Instructions to follow> Using the records below, repeat exactly the lines from the one holding "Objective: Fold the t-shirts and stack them" through the one holding "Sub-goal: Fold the", both ends included, and no others.

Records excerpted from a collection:
────────

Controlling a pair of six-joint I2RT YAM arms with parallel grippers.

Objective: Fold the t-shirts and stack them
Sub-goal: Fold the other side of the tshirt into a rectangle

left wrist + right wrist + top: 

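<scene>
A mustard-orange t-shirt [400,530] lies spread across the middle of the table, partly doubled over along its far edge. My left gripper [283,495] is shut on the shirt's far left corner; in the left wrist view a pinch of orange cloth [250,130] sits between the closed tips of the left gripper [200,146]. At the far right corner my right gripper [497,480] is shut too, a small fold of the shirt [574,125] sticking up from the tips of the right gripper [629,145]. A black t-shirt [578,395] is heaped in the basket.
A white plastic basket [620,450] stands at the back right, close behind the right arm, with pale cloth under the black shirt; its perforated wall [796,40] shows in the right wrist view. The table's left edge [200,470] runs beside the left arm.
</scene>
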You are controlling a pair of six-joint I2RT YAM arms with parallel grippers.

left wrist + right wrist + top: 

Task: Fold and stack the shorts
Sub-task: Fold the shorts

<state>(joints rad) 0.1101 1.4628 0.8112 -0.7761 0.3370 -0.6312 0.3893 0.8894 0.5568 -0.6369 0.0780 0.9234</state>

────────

Task output>
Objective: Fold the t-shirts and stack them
Sub-goal: Fold the other side of the tshirt into a rectangle

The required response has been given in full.